Savants are broken up into three different categories: splinter skills, talented savants, and prodigious savants. The first is the most common and describes people who have deep passions for certain topics and therefore have more than the usual amount of knowledge on said topic. Talent savants describe cognitively impaired people who have a special ability. And prodigious savants are those whose special ability is so incredible that people have made movies about them, such as Rain Man. There are less than a hundred known living prodigious savants worldwide at this time.
The known savants generally have a below average IQ score and outside of their ability, can often struggle with daily life.
So why do these people who lack intelligence elsewhere have such extraordinary skills and knowledge in a particular topic? Scientists say it is because they have an amazing memory (https://www.ncbi.nlm.nih.gov/pmc/articles/PMC2677584/).

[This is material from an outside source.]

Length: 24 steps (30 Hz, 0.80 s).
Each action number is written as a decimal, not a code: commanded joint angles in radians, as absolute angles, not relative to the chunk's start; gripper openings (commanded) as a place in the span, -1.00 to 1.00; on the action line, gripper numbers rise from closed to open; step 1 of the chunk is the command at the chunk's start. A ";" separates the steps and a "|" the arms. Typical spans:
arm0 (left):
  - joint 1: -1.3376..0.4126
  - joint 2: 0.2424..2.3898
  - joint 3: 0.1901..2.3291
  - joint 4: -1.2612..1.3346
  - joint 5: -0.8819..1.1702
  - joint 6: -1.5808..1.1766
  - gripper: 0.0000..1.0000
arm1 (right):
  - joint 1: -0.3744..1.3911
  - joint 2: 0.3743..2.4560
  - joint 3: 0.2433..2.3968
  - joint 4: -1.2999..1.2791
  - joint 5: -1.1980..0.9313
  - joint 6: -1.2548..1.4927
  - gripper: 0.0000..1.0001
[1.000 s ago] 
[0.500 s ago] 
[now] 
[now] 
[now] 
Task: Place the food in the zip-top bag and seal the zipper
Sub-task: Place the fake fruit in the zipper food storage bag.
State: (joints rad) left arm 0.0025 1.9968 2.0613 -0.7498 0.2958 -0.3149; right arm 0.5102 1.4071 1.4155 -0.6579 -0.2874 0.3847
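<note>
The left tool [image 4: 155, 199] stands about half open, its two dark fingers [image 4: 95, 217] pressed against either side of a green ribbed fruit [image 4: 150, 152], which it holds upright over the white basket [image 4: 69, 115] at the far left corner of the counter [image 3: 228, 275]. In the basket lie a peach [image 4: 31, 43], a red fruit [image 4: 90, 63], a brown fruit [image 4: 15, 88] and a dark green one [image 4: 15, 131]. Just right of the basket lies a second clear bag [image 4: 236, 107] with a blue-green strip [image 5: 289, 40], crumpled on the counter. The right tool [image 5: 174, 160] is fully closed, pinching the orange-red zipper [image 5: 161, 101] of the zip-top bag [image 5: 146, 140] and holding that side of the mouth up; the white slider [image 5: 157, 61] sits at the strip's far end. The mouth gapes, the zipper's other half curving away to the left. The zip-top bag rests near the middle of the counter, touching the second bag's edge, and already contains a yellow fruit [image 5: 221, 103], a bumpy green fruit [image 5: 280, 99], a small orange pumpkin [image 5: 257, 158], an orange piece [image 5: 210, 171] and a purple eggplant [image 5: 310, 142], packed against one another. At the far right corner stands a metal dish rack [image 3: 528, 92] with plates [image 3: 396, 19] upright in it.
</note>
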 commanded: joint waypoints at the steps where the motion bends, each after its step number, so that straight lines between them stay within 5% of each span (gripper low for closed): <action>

Right now one theory of why their memory is superior is that savants have either a higher level corticolimbic circuit for semantic memory or a lower level cortico-striatal circuit for implicit memory (https://www.ncbi.nlm.nih.gov/pmc/articles/PMC2677584/). Basically, their brain’s chemistry allows them to retain and recall an insane amount of common knowledge and/or things that people process unconsciously. Two other hypotheses are that savant syndrome is the result of a change in a gene, or genes, or that because they have had some type of damage in their brain on the left hemisphere their brain attempts to compensate for this damage and in that attempt something gets activated in the right hemisphere (http://www.healthofchildren.com/S/Savant-Syndrome.html).

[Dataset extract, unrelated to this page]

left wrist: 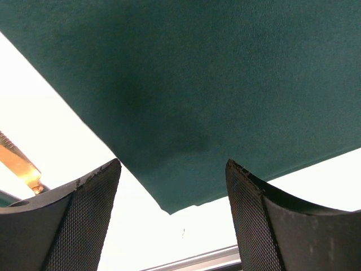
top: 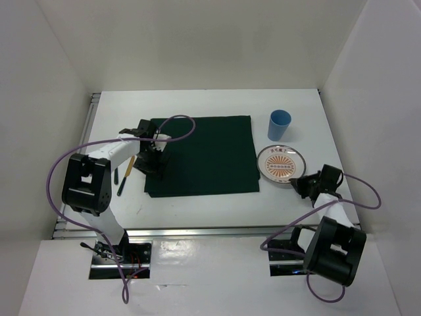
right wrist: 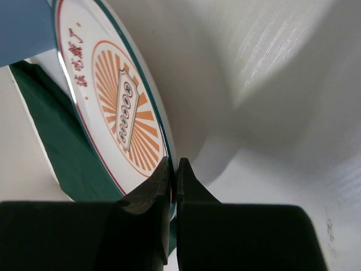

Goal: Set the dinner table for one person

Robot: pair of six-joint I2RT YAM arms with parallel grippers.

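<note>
The white dinner table holds a dark green placemat. A white plate with an orange sunburst lies right of the mat, and a blue cup stands behind it. My right gripper is shut on the plate's near rim. My left gripper is open and empty, hovering over the mat's near left corner. Cutlery with a wooden handle lies left of the mat and shows in the left wrist view.
A silver rail runs along the table's near edge. White walls enclose the table on three sides. Purple cables loop from both arms.
</note>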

It is believed that savants have more gray matter in their precuneus in their brains, which is associated with spatial representation of numbers and ordinal sequences (like weekdays); meaning savants have super effective spatial strategies. Evidence also shows that they have awesome working memory capacities due to having an above average amount of high putamen activity in their brains (https://www.sciencedirect.com/science/article/pii/S0278262614001146?via%3Dihub).

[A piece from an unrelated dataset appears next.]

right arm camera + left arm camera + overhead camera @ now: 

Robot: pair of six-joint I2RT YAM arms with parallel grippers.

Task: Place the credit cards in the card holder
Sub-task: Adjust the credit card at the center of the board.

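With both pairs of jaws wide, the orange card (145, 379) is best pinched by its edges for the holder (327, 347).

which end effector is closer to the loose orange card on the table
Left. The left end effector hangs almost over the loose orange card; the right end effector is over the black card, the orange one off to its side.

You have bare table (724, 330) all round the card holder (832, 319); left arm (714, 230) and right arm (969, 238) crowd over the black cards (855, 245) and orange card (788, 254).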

No matter what the cause of savant syndrome is, it is important to remember that while they have their special ability, or abilities, they face difficulties and hardships like everyone else, perhaps maybe even more. So while you might think it would be cool to be the next Rain Man, keep in mind the costs that generally come with being a savant.
One of those costs is having a lower IQ, which can be heartbreaking to find out for those who pride themselves on being smart. And I believe savants would definitely be proud of that since they are so well known for their abilities. So… the question is, do their low IQs mean that savants are not smart?
In my opinion, no. I consider them to be geniuses in their field, and many would agree with me. They are not “dumb”, they simply have a narrow skill set. In fact, I know a lot of people who I would consider intelligent but have below average IQs. This is likely because the current intelligence tests do not test every single type of intelligence, which is a major flaw and needs to be changed, as a lot of people value IQ scores.
My one thought on how we could make intelligence tests better would be to make one big test that includes questions from all sorts of backgrounds and then break down the results into the different kinds of intelligences and averages them together to give a general intelligence score. However, that probably would not be a realistic solution seeing that the test would have to be incredibly long in order to include everything and there would still be the threat of cultural differences affecting people’s scores. Can you think of a way to make a better IQ test?